41. What then is the distinction between actionable claims and other goods on the sale of which sales tax may be levied ?

42. The court in Vikas Sales 1996 102 STC 106 (SC) : 1996 4 SCC 433 said ‘when these licenses/scrips are being bought and sold freely in the market as goods and when they have a value of their own unrelated to the goods which can be imported thereunder, it is idle to contend that they are in the nature of actionable claims’. It was assumed that actionable claims are not transferable for value and that that was the difference between ‘actionable claims’ and those other goods which are covered by the definition of ‘goods’ in the Sale of Goods Act, 1930, and the sales tax laws. The assumption was fallacious and the conclusion in so far as it was based on this erroneous perception, equally wrong.

56. We are, therefore, of the view that the decision in H. Anraj incorrectly held that a sale of a lottery ticket involved a sale of goods. There was no sale of goods within the meaning of the Sales Tax Acts of the different States but at the highest a transfer of an actionable claim. The decision to the extent that it held otherwise is accordingly overruled though prospectively with effect from the date of this judgment.

(emphasis supplied)

11. Learned Counsel for the petitioner, however, submitted that the amendment cannot have retrospective effect and in support of this submission, referred to following judgments:

Ranbir Singh Ram Gopal v. State of Haryana 2002 125 STC 326 (P & H), D. Cawasji & Co. v. State of Mysore , K. M. Mohamed Abdul Khader Firm v. State of Tamil Nadu , Krishnamurthi and Co. v. State of Madras , KMA Finished Leather (P) Ltd. v. State of Tamil Nadu , Sadhu Overseas v. State of Haryana 2004 23 PHT (Tr.), Maha Singh Ram Mehar Rice & General Mills v. State of Haryana 2004 23 P&HT 4 and Union of India v. Kamlakshi Finance Corporation Ltd. . The judgments relied upon by the learned Counsel for the petitioner would have relevance if we have to determine the question of retrospectivity.
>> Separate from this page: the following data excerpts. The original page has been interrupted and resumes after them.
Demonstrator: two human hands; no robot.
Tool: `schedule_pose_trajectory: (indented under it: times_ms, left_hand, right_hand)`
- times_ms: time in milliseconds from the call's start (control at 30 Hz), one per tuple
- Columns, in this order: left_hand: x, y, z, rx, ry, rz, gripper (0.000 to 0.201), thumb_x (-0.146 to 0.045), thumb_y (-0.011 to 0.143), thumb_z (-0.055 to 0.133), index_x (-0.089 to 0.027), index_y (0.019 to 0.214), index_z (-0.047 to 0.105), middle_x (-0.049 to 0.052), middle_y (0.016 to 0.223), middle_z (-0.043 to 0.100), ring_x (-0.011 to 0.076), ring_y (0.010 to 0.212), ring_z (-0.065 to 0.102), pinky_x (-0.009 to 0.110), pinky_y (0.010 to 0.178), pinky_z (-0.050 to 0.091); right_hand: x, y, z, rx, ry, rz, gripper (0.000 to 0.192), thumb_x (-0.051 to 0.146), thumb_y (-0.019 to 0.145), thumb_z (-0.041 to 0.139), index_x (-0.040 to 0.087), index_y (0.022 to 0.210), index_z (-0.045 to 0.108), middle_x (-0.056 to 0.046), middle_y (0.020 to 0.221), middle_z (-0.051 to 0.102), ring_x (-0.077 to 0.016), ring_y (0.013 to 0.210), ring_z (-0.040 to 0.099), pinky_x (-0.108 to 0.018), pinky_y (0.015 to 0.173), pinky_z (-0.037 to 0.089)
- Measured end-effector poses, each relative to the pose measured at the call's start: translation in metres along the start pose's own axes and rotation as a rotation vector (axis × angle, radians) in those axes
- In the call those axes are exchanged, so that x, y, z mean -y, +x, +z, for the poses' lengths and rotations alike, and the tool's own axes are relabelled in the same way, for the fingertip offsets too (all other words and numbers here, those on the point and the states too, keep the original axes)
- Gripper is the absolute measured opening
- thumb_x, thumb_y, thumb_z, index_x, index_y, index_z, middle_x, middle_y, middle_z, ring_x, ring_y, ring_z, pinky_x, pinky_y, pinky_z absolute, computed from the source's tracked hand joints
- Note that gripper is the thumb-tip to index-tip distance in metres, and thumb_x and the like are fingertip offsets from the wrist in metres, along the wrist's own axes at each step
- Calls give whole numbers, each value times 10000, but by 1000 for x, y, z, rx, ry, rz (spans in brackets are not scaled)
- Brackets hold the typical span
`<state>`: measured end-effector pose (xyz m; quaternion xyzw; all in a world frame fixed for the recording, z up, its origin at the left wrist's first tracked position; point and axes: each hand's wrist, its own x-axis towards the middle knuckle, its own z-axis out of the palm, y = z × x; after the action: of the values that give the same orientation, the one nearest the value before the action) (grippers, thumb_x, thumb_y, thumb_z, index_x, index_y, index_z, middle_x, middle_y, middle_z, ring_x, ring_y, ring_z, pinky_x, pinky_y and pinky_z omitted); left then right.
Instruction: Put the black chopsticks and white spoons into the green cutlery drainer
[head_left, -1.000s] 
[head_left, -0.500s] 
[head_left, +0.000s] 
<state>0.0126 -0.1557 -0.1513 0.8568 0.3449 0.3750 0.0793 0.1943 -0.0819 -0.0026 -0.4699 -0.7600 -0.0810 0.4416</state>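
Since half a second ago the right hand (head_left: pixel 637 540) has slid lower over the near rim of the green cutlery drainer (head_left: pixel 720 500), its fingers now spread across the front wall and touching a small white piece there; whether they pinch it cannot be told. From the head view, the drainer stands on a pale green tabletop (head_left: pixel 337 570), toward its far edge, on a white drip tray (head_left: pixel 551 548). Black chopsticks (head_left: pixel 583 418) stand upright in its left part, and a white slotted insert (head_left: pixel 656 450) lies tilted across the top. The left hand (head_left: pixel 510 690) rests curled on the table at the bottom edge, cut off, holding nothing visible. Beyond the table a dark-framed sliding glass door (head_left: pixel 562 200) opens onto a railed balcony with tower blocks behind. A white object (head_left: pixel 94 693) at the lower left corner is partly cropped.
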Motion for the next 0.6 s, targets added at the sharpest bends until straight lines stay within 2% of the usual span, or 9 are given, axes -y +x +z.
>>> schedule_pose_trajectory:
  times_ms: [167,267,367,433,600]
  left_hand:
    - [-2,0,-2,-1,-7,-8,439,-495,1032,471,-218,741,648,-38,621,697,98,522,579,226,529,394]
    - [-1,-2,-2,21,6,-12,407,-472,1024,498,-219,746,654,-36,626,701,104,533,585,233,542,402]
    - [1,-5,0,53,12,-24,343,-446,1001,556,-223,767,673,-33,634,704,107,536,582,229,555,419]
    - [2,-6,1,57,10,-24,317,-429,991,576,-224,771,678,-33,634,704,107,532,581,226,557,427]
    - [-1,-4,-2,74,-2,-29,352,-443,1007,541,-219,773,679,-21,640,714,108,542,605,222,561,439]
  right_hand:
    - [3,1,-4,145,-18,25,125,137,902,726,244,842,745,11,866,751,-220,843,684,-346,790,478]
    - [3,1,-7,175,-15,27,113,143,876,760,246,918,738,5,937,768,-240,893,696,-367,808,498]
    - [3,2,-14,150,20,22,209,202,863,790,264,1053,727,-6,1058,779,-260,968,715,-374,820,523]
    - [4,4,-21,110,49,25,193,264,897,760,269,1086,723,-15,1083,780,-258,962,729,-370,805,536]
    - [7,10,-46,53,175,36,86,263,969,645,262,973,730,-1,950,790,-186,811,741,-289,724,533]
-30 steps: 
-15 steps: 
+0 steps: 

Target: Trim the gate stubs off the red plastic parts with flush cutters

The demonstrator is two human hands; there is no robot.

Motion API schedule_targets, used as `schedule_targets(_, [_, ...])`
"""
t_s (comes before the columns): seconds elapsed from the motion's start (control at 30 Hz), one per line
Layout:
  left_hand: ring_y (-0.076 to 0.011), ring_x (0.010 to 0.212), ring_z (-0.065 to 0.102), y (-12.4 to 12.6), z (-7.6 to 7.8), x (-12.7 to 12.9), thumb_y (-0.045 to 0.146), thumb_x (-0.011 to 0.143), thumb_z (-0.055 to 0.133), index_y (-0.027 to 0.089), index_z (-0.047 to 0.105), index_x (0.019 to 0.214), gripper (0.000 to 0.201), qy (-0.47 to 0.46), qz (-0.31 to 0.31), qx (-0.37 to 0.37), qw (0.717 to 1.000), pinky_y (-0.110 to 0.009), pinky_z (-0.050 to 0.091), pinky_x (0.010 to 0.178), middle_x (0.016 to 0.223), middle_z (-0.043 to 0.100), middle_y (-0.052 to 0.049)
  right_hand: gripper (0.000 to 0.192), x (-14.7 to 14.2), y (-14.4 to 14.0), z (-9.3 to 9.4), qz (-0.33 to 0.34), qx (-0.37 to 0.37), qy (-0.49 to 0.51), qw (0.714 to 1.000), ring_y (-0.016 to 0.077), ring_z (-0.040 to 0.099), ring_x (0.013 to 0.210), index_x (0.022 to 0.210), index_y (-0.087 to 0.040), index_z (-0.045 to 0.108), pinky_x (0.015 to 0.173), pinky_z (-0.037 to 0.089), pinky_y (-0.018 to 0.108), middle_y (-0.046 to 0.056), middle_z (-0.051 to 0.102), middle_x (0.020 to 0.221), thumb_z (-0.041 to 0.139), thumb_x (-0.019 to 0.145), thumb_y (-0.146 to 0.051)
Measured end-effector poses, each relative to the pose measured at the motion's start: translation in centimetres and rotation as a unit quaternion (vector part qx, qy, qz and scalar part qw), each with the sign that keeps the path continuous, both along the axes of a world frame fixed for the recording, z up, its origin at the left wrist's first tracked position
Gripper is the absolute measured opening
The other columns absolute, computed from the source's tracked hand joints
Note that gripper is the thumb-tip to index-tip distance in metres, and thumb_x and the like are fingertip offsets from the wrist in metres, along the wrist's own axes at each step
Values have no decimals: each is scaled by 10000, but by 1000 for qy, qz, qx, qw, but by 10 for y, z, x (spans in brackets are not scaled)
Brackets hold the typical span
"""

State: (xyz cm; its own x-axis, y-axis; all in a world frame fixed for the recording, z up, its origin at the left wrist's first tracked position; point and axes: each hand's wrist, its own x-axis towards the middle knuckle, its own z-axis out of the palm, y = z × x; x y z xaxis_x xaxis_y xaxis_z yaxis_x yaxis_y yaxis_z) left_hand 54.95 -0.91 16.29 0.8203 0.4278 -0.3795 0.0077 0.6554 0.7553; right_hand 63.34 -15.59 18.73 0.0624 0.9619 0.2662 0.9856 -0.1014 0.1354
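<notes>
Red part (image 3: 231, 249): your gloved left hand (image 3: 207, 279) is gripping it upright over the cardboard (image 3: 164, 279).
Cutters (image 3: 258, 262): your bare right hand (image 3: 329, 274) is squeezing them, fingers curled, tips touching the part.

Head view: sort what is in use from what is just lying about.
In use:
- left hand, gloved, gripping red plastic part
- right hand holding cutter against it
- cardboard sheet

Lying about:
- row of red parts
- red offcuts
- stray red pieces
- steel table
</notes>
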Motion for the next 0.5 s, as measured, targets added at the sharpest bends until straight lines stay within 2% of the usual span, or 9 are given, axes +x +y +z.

12. Further in our view, the answer to the question is available on a reading of Constitution Bench judgment of the honourable Supreme Court in Sunrise Associates’ case .

13. Firstly, as is evident from para 311 of the Constitution Bench Judgment in Sunrise Associates’ case , the honourable Supreme Court did not go into the question of taxability of REP licences or DEPB, the issue having not been referred to the Bench. Meaning thereby that the judgment of the honourable Supreme Court in Vikas Sales’ case and of the Delhi High Court in Philco’ case 2001 124 STC 503 taking a view against the petitioner are available. Secondly, even if from discussions in other part of the judgment and the fact that H. Anraj , which had been relied upon in Vikas Sales Corporation’s case having been overruled, the judgment in Vikas Sales Corporation’s case should not be relied upon to negative the claim of the petitioner, we find that the contentions raised by the petitioner are liable to be rejected in view of observations in para 56 of the judgment, where judgment in Vikas Sales Corporation’s case has been overruled with prospective effect only. Meaning thereby that a binding precedent till the date of judgment, i.e., April 28, 2006.

14. In view of our above discussions, we hold the provisions of Section 61(2)(e) of the HVAT Act to be valid and also uphold the order of assessment passed by the Assessing Authority levying tax on these transactions.

15. Accordingly, the writ petition is dismissed.